Come immagina gli sviluppi futuri?

Fino a quando i mass mediologi insisteranno, e in questo è d’accordo con me anche Marshall McLuhan, sulla tecnologia della comunicazione, ma oblitereranno, non penseranno mai ai contenuti , perché si teme l’accusa di moralismo, fino a quando continuerà questo processo di tecnologia fine a se stessa, ci saranno molte soddisfazioni solo per quelli che la fanno, tipo le nuove imprese di giovani legate a piccole modifiche elettroniche. Questa fase continuerà credo ancora per parecchio tempo, poi, siccome confonde i valori strumentali con i valori finali , entrerà in crisi e forse verso la fine di questo secolo tornerà il piacere di leggere un libro. Ci sarà un ritorno credo semplicemente al perché, alle questioni delle categorie come il destino, lo scopo, la propria vita, tutte cose che la tecnologia non dà, perché è una perfezione priva di scopo ,e questo non potrà più essere semplicemente la scelta tra vari programmi, ma qualcosa che dia più sostanza. Penso che molte basiliche, molte cattedrali sono state costruite con materiali dei templi pagani. Credo che ci vorrà molto tempo, dalla rivoluzione industriale sono passati 200 anni e finalmente ci si interroga: dove mettiamo i rifiuti, cosa succede al pianeta. Non so cosa farà la gente, forse qualcuno riinventerà gli esercizi spirituali, qualcuno penserà chela vita interiore non era tutta sbagliata, forse sentiremo internet due ore al giorno e poi ci sarà l’interruzione critica.
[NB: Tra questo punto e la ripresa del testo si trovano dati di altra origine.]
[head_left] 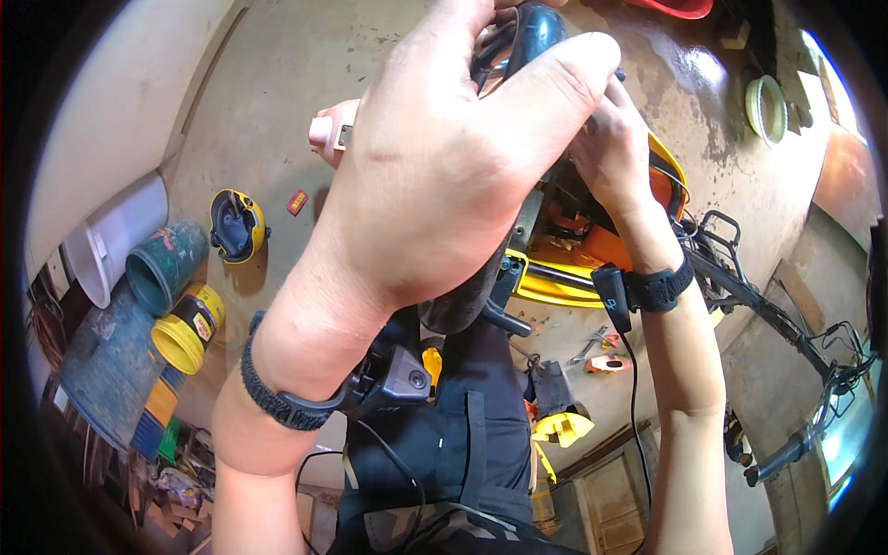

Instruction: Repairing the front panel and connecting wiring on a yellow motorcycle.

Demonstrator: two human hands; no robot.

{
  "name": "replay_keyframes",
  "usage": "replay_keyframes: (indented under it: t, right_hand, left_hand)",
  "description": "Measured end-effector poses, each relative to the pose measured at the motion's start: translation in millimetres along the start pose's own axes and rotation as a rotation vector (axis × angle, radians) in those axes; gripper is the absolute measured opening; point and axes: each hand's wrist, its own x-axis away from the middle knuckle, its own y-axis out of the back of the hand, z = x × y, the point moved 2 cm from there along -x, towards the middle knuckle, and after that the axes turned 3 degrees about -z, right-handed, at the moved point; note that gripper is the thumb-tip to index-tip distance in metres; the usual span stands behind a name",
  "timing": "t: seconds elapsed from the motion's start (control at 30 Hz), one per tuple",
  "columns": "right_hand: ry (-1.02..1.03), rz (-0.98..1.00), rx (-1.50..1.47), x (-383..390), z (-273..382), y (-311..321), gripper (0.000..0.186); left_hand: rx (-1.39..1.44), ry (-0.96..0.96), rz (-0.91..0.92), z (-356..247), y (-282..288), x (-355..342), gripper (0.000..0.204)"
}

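Note:
Close to the camera, my left hand [444, 176] reaches up over a motorcycle's front, its fingers curled at the top edge around dark parts beside a glossy black rounded piece [539, 32]. Its thumb stretches across to the right, and most of what it grips is hidden. My right hand [612, 153] is bent in behind that thumb, fingers closed and their tips out of sight. Below the hands are a dark thick tube [472, 296], a yellow body panel [560, 285] and an orange part [601, 242]. A pinkish piece with a pale knob [324, 132] juts out at the left.
On the floor to the left lie a yellow helmet [237, 227] and a small red box [297, 203], near a yellow bucket [190, 328] and a dark green bucket [166, 264]. A bare black metal frame [768, 314] with loose wires stands right. Tools [592, 344] lie on the floor.

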Motion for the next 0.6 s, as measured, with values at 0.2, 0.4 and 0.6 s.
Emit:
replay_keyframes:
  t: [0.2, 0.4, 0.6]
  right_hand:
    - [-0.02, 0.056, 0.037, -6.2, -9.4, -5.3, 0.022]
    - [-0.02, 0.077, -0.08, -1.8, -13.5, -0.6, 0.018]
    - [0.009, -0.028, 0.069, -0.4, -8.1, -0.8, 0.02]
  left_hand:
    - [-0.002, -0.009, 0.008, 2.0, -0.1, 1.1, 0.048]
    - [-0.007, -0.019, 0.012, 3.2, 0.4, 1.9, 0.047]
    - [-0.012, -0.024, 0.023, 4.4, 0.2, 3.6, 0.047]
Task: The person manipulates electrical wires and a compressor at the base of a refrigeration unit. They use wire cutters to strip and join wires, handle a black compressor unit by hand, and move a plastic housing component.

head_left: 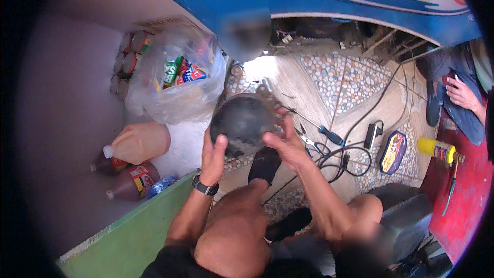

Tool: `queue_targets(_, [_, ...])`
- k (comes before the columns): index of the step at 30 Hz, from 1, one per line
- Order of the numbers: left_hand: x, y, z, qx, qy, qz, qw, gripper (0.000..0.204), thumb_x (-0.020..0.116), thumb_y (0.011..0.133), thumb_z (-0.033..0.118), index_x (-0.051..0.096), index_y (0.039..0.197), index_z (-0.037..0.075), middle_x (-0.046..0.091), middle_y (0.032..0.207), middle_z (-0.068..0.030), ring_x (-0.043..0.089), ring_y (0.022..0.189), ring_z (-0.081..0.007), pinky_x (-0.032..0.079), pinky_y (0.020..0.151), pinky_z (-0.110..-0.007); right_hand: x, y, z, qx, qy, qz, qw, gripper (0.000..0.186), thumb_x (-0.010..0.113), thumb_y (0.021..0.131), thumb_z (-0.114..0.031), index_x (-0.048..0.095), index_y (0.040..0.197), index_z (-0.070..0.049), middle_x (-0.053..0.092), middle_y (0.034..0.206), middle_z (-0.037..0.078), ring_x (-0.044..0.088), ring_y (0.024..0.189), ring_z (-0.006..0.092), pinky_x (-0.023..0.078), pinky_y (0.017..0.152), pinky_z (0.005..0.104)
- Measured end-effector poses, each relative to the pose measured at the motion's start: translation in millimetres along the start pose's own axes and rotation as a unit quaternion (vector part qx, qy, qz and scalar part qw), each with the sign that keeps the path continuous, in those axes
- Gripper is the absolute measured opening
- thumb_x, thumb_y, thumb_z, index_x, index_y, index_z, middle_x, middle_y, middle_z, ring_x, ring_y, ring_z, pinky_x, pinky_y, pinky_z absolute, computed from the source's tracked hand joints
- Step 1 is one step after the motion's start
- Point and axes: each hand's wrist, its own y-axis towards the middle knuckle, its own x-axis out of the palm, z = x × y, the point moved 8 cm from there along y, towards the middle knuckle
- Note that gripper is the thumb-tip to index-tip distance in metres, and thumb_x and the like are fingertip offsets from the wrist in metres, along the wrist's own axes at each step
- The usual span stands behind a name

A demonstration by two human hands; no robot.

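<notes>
Pebbled floor (329, 74), rounded black casing (242, 122)

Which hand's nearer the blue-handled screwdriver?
Right: right hand is close beside the screwdriver, left of its handle; left hand is farther left, across the black rounded casing.

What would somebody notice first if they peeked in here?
Probably the round black thing held between the left hand and right hand, in the middle. Next might be the big blue panel across the top, then the bright yellow can at the right, near the red surface.
</notes>
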Motion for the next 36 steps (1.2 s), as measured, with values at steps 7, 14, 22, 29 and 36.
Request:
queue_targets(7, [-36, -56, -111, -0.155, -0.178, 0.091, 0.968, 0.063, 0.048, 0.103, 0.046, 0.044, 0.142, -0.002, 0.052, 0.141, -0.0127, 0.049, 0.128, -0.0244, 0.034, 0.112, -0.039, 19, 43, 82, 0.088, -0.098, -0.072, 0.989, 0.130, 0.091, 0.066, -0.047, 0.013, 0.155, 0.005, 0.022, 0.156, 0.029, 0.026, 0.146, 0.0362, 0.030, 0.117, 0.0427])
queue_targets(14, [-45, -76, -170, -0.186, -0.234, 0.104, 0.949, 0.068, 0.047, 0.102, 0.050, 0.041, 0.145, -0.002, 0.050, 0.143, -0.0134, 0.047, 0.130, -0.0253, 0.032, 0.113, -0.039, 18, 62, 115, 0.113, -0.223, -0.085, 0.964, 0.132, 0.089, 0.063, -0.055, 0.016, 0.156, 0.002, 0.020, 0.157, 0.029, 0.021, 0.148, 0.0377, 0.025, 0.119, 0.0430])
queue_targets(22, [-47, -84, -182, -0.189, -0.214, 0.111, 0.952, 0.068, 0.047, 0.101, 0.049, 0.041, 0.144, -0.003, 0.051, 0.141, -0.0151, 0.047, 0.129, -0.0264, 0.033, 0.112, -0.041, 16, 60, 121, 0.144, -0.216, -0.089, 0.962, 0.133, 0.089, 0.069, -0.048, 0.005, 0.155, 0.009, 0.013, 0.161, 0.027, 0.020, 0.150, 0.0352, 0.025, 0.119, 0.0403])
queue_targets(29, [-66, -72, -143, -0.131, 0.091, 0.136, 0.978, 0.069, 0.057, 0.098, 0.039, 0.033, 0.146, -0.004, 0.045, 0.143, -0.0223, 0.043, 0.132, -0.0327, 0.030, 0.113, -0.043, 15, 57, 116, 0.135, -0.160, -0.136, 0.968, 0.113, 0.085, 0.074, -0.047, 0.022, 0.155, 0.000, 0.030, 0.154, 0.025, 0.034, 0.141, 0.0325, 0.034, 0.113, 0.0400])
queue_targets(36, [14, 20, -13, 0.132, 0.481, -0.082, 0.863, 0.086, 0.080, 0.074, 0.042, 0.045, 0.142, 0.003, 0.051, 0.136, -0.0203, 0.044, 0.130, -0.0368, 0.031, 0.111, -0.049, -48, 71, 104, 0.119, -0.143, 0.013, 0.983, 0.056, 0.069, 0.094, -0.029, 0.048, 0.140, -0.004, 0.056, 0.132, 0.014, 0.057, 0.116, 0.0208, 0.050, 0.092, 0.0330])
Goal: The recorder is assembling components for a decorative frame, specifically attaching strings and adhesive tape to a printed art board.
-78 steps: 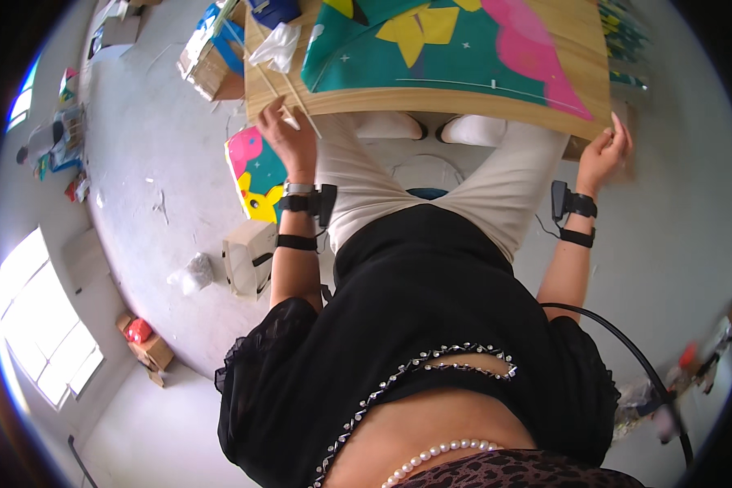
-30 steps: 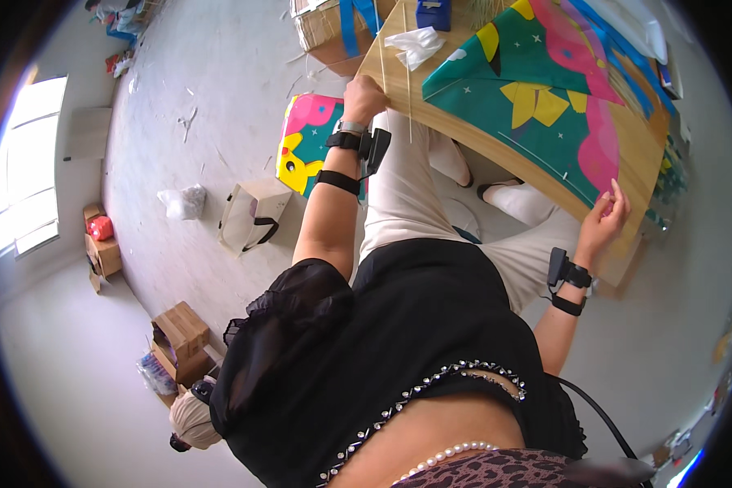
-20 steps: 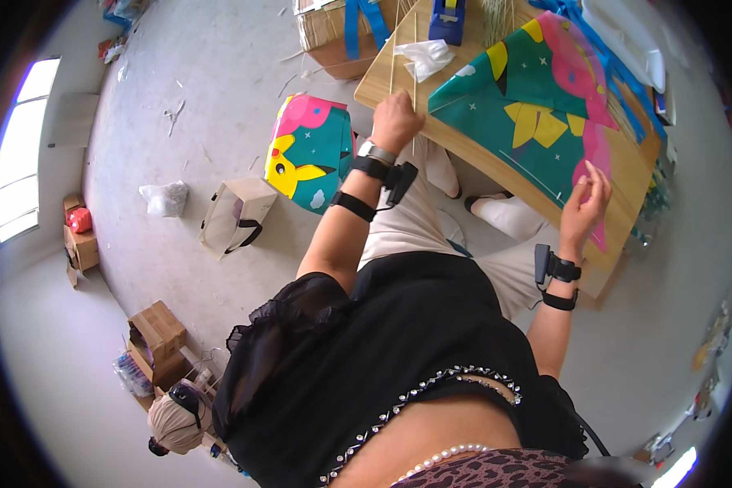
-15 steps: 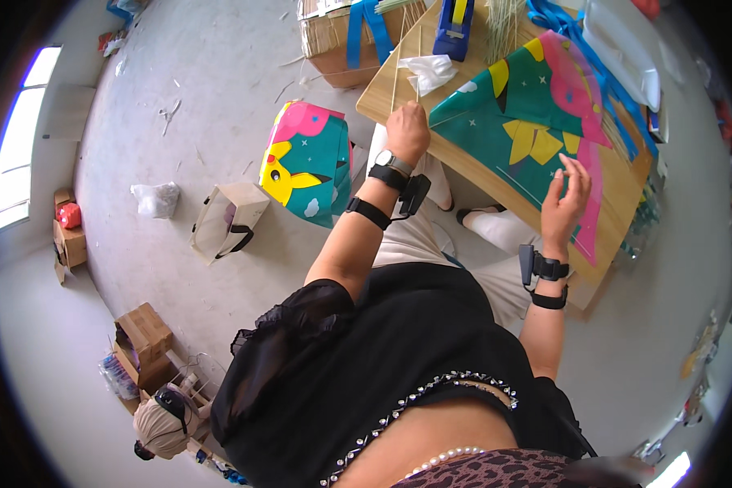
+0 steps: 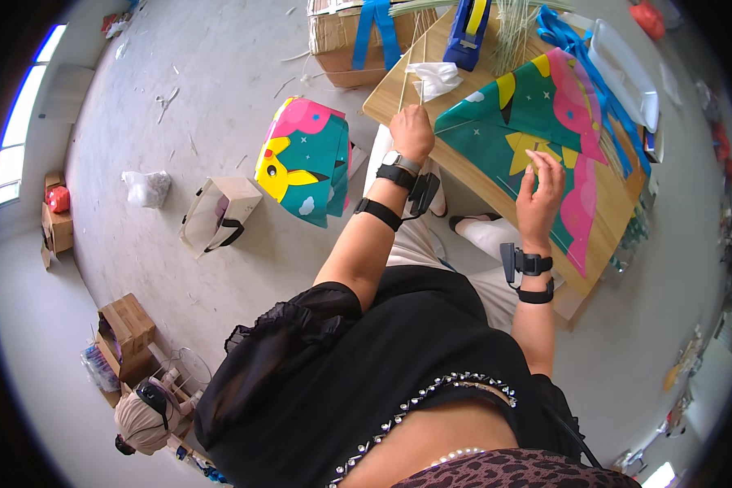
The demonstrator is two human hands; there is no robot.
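Note:
My left hand is closed in a fist around thin pale sticks at the table's near left corner. The sticks run up and away from the fist. Beside it, a triangular kite sail in green, pink and yellow lies on the wooden table, its left tip close to my knuckles. Above the middle of the sail hovers my right hand, fingers bent and apart, with nothing visible in it. A crumpled white piece of plastic sits just beyond my left hand.
A blue tape dispenser, bundled sticks, blue straps and a white tray crowd the table's far side. Left on the floor are similar printed sails, a beige bag and a cardboard box. Someone sits at lower left.
My right hand has shifted left over the sail, its fingers drawn closer together. My left fist keeps its grip on the sticks. The view has shifted slightly.

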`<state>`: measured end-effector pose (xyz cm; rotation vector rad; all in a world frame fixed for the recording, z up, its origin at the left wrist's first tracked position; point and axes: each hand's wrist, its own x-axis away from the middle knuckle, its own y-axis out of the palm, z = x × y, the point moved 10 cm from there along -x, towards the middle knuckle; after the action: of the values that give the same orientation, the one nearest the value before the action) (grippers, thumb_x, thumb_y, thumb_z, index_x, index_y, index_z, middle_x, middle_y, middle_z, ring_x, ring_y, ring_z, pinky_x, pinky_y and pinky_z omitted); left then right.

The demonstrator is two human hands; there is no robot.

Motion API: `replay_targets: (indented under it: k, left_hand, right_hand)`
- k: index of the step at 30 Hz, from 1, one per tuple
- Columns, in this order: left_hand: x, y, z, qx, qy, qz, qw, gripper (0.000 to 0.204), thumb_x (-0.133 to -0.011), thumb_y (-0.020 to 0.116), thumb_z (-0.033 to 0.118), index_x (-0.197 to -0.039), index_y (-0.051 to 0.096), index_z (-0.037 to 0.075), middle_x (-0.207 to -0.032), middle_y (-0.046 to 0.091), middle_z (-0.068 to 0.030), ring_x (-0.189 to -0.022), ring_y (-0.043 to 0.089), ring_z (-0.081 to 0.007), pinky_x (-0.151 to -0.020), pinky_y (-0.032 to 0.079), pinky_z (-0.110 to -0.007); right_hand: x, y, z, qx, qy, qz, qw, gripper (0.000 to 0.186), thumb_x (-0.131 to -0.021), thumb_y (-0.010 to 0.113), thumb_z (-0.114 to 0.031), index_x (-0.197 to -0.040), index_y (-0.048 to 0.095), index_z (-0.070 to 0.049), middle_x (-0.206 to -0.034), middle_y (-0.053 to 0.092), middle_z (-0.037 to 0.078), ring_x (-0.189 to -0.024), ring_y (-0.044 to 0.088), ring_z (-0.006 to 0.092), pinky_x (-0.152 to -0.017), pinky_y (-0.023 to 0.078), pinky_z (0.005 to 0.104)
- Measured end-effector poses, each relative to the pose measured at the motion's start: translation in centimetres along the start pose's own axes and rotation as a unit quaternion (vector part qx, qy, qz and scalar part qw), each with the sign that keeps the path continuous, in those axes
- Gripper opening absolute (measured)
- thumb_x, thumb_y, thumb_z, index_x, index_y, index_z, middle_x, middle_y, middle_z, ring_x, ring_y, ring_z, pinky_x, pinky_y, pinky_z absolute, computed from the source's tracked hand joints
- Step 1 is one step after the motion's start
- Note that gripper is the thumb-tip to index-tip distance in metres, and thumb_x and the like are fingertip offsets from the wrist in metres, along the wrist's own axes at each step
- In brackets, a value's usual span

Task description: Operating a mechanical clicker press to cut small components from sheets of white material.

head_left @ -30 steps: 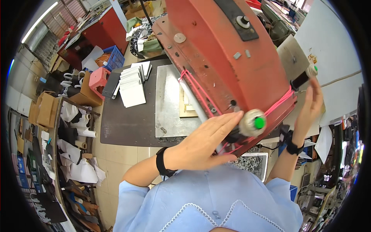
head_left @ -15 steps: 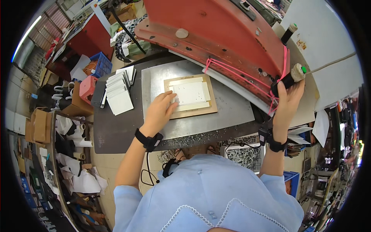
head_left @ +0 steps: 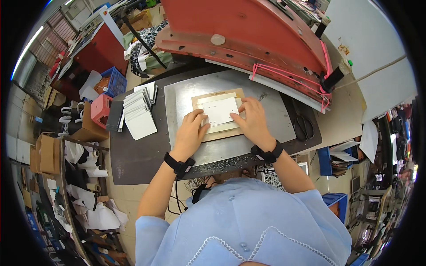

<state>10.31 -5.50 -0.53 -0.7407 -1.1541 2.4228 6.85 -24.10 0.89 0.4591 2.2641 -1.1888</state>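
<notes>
Under the red press head (head_left: 248,31), both hands, left hand (head_left: 190,132) and right hand (head_left: 253,120), press spread fingers flat on opposite edges of the white sheet (head_left: 220,111) between them.

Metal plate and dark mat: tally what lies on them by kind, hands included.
Hands: 2, left hand and right hand
White sheet: 1
Tan board: 1
Stack of white cards: 1
Scissors: 1
Total: 6
</notes>
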Motion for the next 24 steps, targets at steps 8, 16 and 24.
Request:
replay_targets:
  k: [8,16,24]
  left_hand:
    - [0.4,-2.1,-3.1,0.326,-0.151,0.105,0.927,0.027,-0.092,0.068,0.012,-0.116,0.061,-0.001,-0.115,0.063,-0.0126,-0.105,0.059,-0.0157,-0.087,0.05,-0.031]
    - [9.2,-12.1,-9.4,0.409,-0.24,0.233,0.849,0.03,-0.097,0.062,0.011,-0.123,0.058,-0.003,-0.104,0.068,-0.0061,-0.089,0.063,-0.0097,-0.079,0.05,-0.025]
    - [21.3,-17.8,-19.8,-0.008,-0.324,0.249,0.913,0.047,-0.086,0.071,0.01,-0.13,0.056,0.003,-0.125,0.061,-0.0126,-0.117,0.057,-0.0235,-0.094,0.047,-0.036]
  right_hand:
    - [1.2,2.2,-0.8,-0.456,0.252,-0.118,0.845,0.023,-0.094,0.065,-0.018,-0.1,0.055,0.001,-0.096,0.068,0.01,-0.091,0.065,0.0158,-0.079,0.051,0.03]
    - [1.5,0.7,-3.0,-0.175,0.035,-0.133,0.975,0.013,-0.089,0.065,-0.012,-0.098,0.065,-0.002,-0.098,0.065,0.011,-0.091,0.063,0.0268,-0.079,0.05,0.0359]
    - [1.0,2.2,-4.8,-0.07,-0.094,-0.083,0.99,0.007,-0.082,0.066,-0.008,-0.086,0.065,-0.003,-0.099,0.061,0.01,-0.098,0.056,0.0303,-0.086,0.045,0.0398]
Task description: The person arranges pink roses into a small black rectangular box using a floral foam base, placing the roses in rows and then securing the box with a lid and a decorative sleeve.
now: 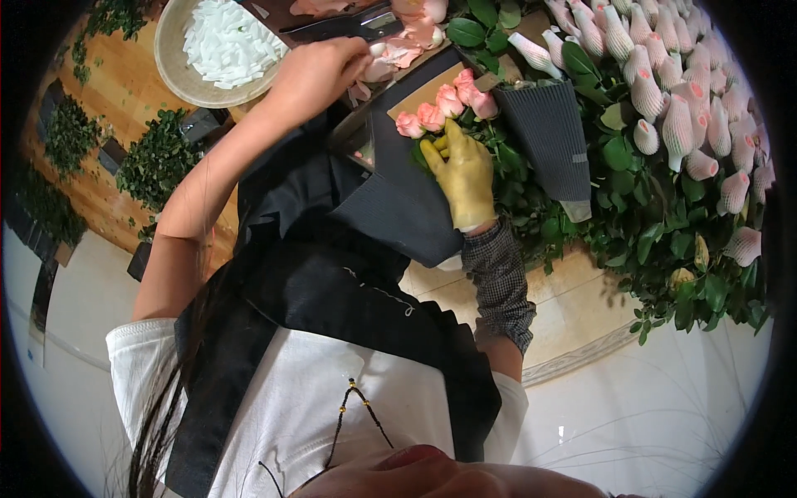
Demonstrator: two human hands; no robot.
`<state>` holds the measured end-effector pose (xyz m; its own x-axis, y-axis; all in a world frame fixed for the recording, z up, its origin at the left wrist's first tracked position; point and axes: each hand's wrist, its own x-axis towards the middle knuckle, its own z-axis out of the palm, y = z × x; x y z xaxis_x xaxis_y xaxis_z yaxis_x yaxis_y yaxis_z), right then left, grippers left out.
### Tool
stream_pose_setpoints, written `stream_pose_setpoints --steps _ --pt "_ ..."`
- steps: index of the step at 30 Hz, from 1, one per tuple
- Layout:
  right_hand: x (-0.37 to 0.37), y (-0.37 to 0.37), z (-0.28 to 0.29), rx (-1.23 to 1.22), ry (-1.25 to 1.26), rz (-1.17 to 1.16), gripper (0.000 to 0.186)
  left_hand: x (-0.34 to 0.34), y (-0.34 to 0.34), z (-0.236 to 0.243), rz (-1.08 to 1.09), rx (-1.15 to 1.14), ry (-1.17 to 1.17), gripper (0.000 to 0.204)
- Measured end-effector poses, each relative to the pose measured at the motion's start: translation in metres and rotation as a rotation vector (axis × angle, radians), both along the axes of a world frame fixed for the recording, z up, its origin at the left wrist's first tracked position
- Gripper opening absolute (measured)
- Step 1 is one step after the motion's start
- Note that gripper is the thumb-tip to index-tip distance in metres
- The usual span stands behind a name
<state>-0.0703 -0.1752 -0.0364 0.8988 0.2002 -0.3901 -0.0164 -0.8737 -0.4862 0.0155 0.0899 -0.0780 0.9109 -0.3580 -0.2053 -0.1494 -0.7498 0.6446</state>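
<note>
From here, those pink roses (449, 100) seem light, easily bruised, best held below their heads; whether the right hand (466, 178) or left hand (320, 79) grips anything, I can't tell.

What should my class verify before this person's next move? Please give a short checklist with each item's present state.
1. Right hand in a yellow glove near the row of pink rose heads: ok, just below them.
2. Firm right-hand grip on the stems: cannot tell; the stems are hidden there.
3. Bare left hand gloved too: not ok, no glove on it.
4. Left hand free of loose pink petals: cannot tell; it is right beside them, contact unclear.
5. Round beige bowl stocked with small white pieces: ok, a heap lies inside.
</note>
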Motion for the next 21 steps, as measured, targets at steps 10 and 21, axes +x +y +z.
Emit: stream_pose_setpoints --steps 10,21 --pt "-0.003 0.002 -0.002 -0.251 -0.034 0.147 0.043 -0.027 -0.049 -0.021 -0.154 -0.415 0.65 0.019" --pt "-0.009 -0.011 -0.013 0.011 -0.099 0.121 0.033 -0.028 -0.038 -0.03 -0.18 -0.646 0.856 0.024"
La mia soluzione per ora è quella, l’interruzione critica. Un’ora di televisione, due ore di lettura, la passeggiata all’aria aperta, descrivere la corteccia di un albero, fare l’amore, mangiare con degli amici, tornare, conversazione, i ragazzi guardano la televisione , si discute con loro dei programmi, ecc. ecc. Si fa l’interazione critica fra i vari media; per esempio il cinema e il libro. E’ possibile farli convivere? Si direbbe di no ma bisogna provarci.